医薬品製造のダイトは14日、富山市に製剤の生産設備の「第十製剤棟」を新設すると発表した。新設によって、薬の成分を加工し医薬品にする製剤の生産能力は最大30%上昇するという。後発医薬品や受託品、一般用医薬品など幅広く製造する。後発薬の需要や、新薬などで大手製薬会社からの製造受託が増加していることに対応する。

投資額は約60億円で7月の着工を予定する。完成は2023年10月を想定する。建物は鉄骨造りの6階建て、延べ床面積は約1万111平方メートルになる。稼働は24年4月を見込み、建物の2階分を使用し生産を始める。約3100パレットの自動倉庫も設け、将来の増産に備える。

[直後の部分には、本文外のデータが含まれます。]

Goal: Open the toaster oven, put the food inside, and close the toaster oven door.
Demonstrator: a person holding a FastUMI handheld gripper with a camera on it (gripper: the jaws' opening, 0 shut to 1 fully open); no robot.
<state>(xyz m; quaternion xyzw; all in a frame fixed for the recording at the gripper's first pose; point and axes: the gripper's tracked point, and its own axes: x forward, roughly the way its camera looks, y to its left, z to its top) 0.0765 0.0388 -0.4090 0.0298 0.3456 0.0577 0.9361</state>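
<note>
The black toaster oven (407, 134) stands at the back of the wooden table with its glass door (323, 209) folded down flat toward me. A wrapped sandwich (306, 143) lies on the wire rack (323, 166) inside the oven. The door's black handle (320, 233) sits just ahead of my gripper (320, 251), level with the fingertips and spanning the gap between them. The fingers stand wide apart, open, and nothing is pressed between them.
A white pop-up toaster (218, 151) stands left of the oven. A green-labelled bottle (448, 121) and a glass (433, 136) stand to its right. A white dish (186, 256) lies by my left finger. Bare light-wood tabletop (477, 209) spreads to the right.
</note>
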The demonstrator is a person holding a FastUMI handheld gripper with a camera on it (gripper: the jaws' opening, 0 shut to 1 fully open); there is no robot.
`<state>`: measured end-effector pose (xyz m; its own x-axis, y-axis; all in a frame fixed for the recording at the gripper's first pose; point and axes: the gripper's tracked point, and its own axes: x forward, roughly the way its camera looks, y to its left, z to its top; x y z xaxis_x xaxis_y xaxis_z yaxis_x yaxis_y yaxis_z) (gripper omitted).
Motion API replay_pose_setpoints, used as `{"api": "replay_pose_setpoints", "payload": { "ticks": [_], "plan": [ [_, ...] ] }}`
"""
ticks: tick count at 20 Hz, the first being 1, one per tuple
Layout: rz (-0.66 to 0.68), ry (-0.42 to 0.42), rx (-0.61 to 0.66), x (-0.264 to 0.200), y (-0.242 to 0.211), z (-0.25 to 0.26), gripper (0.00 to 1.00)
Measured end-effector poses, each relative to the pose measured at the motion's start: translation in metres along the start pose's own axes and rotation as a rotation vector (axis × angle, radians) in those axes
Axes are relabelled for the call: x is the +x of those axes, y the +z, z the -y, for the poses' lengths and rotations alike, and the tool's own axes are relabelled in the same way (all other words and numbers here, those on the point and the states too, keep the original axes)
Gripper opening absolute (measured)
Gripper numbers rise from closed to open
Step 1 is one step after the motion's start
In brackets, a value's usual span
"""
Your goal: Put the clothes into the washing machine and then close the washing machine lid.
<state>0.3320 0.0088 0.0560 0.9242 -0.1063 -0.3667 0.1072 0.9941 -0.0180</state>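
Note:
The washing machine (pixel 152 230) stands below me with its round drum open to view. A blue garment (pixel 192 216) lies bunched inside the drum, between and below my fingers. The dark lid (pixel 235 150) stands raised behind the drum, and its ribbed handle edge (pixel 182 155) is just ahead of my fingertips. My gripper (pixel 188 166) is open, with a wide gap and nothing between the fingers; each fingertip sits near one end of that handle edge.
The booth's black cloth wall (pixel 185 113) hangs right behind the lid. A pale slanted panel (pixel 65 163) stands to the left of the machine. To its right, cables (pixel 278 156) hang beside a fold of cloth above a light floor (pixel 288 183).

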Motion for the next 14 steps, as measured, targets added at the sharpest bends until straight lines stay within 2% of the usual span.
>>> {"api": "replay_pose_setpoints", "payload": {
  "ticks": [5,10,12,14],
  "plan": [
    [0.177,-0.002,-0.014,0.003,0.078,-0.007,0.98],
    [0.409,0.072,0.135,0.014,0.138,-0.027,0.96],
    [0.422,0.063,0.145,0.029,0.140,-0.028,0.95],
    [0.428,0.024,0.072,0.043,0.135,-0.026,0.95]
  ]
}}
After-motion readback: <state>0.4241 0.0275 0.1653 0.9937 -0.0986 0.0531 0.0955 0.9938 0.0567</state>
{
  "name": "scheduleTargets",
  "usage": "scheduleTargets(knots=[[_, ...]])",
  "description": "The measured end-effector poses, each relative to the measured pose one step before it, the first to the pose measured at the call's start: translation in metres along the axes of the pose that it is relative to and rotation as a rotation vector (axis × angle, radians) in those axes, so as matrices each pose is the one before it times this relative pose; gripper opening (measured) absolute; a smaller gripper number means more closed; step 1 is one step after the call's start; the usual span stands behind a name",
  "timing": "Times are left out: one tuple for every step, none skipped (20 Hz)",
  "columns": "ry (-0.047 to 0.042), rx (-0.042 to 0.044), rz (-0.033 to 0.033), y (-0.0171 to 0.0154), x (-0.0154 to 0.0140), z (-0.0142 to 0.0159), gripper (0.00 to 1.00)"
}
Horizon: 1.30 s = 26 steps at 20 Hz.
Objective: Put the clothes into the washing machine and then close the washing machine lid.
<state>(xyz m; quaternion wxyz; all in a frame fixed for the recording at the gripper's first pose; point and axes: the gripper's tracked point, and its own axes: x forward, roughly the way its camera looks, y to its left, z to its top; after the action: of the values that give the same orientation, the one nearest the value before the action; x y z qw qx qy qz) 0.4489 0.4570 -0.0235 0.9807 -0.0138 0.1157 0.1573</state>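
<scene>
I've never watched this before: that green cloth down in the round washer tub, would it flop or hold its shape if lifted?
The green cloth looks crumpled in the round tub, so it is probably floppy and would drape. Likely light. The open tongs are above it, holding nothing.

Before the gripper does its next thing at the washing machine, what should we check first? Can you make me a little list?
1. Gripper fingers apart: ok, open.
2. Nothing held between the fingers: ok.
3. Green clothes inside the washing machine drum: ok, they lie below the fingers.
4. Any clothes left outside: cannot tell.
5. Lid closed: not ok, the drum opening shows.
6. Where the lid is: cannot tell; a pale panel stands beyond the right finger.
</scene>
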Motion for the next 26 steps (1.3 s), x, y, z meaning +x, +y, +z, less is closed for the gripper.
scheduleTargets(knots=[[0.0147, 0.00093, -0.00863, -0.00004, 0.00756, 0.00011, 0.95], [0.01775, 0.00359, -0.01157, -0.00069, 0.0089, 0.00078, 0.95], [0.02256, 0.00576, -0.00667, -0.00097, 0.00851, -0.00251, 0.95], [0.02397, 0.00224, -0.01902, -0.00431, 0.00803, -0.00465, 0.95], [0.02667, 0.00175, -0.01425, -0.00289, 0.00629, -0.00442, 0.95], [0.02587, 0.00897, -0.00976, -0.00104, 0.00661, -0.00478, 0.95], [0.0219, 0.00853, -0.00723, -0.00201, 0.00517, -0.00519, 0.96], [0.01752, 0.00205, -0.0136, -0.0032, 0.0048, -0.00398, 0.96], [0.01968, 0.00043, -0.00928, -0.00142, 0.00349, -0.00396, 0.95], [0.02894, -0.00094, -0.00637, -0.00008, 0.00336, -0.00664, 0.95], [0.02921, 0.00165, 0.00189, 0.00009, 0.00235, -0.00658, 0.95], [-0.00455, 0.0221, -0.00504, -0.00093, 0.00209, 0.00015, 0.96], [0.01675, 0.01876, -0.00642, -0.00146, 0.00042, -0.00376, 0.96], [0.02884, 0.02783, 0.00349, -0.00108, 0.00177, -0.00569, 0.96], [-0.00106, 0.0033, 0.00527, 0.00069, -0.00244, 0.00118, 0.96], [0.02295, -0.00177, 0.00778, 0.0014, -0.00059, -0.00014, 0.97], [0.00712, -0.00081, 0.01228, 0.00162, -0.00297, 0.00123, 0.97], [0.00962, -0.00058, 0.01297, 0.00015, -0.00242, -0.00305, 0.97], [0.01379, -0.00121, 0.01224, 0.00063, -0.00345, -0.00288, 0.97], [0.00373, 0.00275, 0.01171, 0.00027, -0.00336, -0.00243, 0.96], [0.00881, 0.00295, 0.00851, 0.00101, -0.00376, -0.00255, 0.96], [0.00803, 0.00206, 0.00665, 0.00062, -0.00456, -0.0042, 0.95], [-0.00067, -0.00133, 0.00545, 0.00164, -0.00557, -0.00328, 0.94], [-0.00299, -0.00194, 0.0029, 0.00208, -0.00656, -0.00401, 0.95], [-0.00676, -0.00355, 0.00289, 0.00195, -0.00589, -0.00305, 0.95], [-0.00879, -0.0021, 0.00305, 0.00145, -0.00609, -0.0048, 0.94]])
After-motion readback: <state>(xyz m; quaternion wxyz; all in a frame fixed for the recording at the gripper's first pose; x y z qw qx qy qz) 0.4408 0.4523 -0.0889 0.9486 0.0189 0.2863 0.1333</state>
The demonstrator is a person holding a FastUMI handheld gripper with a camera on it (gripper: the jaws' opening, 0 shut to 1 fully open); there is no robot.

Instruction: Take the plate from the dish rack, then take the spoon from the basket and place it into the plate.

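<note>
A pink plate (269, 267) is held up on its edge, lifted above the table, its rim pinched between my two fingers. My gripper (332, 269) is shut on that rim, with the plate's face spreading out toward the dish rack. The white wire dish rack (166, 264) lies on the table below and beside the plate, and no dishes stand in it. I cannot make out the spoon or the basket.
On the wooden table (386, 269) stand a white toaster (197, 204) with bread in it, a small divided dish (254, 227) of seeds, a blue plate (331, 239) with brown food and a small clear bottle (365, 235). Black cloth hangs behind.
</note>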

米国への製剤輸出を目指し、倉庫の保管温度も20~25度と同国の基準をあわせたという。大津賀保信社長は「21年末に米食品医薬品局(FDA)の査察も要望した」と話し、22年内の抗リウマチ剤や抗がん剤といった高薬理活性製剤の米国輸出を目指すとした。

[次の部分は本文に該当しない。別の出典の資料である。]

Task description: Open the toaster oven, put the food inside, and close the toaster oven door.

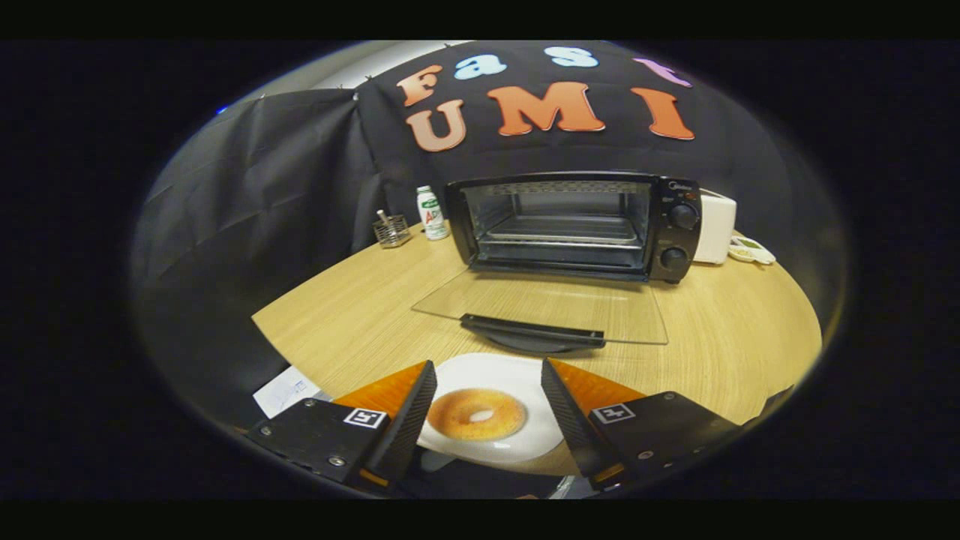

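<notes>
The tool is spread wide, its fingers standing on either side of a white plate and touching nothing. On the plate lies a bagel, between the fingers. The plate sits at the near edge of the wooden counter. Just beyond it, the toaster oven's glass door is folded down flat, with its dark handle toward the plate. Behind the door, the toaster oven stands open with a wire rack inside. Left of the oven stand a small bottle and a wire basket holding a few thin sticks.
</notes>
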A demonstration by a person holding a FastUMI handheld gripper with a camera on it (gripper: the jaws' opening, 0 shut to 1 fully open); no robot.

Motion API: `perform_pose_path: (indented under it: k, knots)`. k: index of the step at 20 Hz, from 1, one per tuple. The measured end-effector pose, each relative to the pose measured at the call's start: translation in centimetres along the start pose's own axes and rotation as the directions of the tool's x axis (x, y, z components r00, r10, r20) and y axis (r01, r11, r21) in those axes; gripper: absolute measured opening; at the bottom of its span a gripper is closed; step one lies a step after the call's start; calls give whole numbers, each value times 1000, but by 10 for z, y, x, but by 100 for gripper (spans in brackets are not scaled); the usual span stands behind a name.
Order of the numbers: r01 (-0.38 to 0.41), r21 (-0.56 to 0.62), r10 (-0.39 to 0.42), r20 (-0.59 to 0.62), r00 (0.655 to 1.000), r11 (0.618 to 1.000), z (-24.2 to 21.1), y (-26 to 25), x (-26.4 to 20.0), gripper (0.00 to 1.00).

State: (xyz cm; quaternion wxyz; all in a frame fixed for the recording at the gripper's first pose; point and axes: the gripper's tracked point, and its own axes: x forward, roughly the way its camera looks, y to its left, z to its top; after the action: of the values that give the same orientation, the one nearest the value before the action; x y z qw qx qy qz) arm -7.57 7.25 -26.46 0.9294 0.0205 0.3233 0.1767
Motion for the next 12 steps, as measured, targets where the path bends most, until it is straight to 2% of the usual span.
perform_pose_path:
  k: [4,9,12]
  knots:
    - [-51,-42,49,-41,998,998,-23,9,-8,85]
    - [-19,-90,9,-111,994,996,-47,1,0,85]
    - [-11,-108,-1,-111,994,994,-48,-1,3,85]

同日発表した21年6~11月期の連結決算は純利益が前年同期比15%増の27億円だった。消炎鎮痛剤や食道炎の治療剤などの後発薬向けの原薬が伸びた。製剤では血圧降下剤など自社開発の後発薬、高薬理活性製剤のほか、新薬や長期収載品の製造受託の販売も堅調だった。

日医工や小林化工(福井県あわら市)などの不正を受けての後発薬の供給逼迫もあり、大津賀社長は「注文が予想以上に増えた」と話した。